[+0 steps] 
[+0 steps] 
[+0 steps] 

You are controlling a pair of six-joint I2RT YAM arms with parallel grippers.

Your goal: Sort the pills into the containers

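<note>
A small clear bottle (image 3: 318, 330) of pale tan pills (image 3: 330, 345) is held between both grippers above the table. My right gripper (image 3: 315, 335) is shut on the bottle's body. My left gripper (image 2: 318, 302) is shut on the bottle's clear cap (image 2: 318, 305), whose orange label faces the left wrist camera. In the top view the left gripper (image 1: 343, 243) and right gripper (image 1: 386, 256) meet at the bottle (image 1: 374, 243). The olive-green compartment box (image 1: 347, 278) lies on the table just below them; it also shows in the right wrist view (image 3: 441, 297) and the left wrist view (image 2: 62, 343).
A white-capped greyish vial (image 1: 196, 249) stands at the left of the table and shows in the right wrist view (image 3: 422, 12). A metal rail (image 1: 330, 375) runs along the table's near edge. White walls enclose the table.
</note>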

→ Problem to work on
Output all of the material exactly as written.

→ Task solution
[+0 steps] 
[+0 steps] 
[+0 steps] 

You are controlling a pair of six-joint I2RT YAM arms with parallel grippers.

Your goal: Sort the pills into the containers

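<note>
A small clear bottle (image 3: 318, 330) of pale tan pills (image 3: 330, 345) is held between both grippers above the table. My right gripper (image 3: 315, 335) is shut on the bottle's body. My left gripper (image 2: 318, 302) is shut on the bottle's clear cap (image 2: 318, 305), whose orange label faces the left wrist camera. In the top view the left gripper (image 1: 343, 243) and right gripper (image 1: 386, 256) meet at the bottle (image 1: 374, 243). The olive-green compartment box (image 1: 347, 278) lies on the table just below them; it also shows in the right wrist view (image 3: 441, 297) and the left wrist view (image 2: 62, 343).
A white-capped greyish vial (image 1: 196, 249) stands at the left of the table and shows in the right wrist view (image 3: 422, 12). A metal rail (image 1: 330, 375) runs along the table's near edge. White walls enclose the table.
</note>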

The output above is the complete answer.